■ **Task instructions**:
The word "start" occurs in some lines of the data. Return each such line.

■ **Records for this task**:

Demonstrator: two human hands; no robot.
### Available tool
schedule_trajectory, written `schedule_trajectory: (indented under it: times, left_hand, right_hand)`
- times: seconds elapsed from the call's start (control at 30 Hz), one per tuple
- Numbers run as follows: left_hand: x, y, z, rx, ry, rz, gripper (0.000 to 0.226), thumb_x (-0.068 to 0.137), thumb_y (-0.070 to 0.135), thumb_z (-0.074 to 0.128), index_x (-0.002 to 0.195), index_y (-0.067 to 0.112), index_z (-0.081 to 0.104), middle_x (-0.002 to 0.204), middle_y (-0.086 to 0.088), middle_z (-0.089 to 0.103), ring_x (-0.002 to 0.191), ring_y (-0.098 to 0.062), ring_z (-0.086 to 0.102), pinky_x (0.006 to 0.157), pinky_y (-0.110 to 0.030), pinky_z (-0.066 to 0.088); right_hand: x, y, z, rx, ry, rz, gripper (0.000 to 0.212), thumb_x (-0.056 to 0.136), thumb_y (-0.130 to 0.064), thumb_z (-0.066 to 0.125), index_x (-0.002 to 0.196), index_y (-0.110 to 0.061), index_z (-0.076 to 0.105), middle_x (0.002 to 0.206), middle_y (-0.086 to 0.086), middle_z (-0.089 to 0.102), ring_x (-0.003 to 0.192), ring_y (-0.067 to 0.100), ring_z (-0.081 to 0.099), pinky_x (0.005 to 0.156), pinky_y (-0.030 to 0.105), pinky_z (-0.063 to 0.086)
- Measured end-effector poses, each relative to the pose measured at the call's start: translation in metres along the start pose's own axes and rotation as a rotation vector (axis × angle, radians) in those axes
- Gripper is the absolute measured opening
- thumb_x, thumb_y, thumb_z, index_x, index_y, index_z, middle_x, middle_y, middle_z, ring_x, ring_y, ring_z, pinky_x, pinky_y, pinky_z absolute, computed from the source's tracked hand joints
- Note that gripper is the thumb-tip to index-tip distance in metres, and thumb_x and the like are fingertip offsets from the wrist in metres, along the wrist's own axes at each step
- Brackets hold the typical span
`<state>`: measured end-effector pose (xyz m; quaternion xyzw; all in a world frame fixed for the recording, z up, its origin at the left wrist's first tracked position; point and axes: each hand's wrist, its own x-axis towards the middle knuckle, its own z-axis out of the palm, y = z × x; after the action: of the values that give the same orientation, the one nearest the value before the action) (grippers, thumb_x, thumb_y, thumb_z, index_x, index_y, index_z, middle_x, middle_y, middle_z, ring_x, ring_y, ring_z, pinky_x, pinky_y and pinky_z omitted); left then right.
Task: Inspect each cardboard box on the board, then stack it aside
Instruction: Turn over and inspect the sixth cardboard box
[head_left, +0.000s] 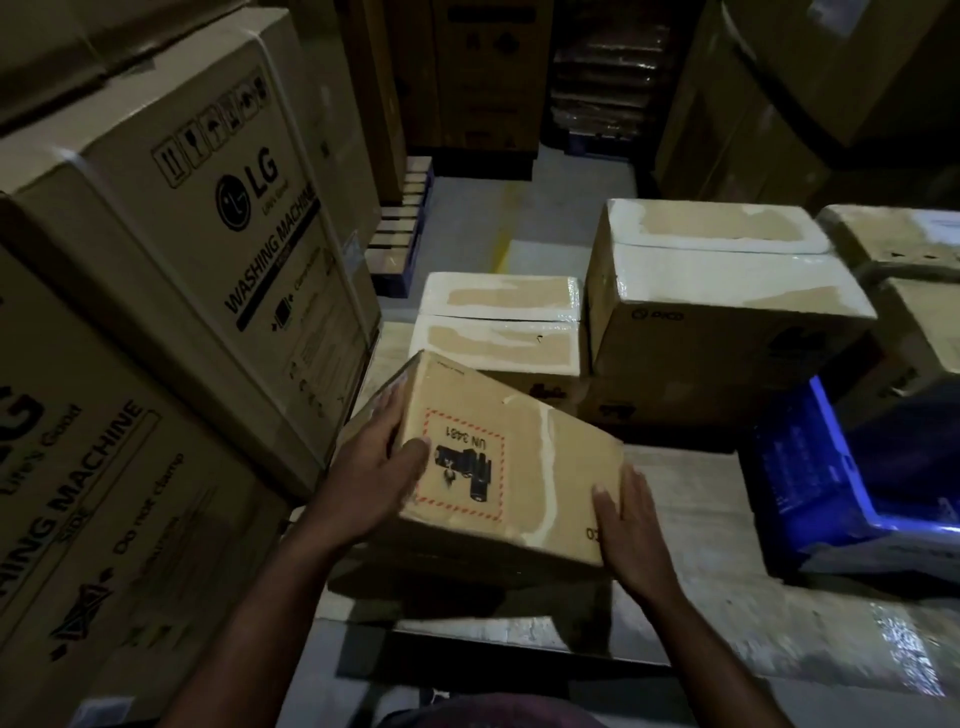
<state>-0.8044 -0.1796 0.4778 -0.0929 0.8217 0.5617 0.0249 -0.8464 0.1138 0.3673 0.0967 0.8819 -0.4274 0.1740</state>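
Between tall boxes (208, 234) on our left and taped boxes (498, 327) ahead, we hold the small box (519, 457) tilted over the board (685, 488), left hand (379, 467) gripping one end, right hand (631, 525) flat on the other.

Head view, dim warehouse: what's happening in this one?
A person is holding a small cardboard box tilted over the board, its UN 3481 label facing up. The left hand grips the box's left end, thumb over the top. The right hand presses flat against the near right end. Taped boxes sit stacked behind it, LG washing machine cartons stand at the left, and a blue crate lies at the right.
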Motion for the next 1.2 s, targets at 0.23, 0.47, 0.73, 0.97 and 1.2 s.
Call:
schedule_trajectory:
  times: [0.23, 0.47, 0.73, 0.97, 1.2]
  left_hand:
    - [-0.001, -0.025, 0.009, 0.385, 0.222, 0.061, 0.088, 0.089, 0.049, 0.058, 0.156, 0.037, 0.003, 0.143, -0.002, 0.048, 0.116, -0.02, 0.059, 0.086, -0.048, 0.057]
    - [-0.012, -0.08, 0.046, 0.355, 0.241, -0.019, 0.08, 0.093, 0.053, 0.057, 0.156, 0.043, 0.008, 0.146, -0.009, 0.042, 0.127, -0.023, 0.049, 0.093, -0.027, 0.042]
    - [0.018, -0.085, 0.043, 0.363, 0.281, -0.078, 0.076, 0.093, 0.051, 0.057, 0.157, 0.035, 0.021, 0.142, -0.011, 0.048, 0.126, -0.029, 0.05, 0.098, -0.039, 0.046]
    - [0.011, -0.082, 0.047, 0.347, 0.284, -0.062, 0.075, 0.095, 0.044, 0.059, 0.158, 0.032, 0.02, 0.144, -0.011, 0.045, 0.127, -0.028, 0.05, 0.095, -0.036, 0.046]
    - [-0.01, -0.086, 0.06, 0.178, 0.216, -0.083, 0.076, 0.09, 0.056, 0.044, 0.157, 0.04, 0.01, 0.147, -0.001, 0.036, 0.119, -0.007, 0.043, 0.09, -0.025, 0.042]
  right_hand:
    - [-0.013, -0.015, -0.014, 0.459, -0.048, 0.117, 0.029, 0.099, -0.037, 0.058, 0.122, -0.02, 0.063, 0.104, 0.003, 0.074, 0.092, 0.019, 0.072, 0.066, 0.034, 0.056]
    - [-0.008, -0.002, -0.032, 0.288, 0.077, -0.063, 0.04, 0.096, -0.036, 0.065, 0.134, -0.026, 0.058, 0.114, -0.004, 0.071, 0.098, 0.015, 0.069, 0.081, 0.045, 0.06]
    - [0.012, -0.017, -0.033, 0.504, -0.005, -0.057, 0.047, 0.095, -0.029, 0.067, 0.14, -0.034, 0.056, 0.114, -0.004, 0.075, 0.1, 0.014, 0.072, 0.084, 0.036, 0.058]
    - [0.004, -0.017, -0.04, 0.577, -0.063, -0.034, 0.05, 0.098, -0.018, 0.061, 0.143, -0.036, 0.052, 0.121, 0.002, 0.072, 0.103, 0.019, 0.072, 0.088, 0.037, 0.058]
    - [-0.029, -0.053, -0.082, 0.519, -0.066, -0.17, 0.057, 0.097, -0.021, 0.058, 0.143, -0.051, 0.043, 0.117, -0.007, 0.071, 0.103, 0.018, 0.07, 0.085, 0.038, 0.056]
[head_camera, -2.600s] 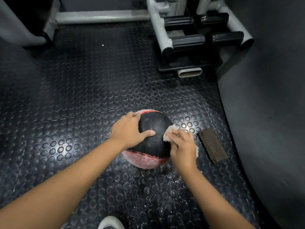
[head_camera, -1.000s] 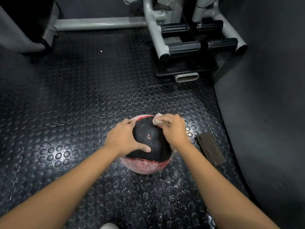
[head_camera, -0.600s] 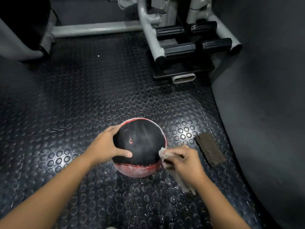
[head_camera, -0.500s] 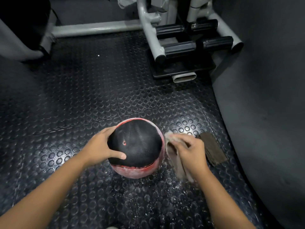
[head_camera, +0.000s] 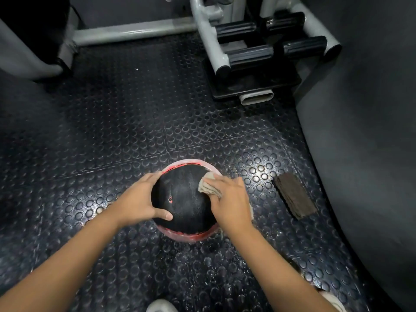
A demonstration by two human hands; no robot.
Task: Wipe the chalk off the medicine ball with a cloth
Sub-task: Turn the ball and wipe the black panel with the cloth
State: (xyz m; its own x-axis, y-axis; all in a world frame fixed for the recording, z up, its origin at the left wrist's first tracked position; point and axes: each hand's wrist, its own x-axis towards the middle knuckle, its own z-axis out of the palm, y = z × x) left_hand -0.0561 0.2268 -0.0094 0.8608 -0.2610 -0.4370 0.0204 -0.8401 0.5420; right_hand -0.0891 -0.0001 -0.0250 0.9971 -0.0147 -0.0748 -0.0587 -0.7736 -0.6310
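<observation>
A person's right hand (head_camera: 229, 199) presses a crumpled beige cloth (head_camera: 208, 185) against the upper right side of a medicine ball (head_camera: 183, 200), fingers laid fairly flat over the fabric; the thumb is out of sight. A loose end of the cloth trails out under the palm, on the ball's right. The left hand (head_camera: 138, 200) braces the ball's opposite side, open, with fingers spread along the curve and the thumb resting on the near face. The ball, black with a red and pale pink band around its lower edge, sits on a black studded rubber floor (head_camera: 108, 131), between the two forearms. A small red valve (head_camera: 170, 199) shows on its top, and a faint whitish haze streaks the black surface. White specks (head_camera: 180, 255) dust the floor just in front of the ball. A folded dark brown cloth (head_camera: 295, 195) lies on the floor near the ball's right. Farther back stands a grey gym machine frame (head_camera: 209, 41) with black rollers. A white shoe toe (head_camera: 161, 306) shows at the bottom edge.
</observation>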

■ **Exercise answer**:
- times: seconds elapsed from the call's start (control at 30 Hz), one per tuple
- Measured end-effector poses, each relative to the pose measured at the call's start: translation in metres along the start pose's own axes and rotation as a rotation vector (axis × angle, radians) in those axes

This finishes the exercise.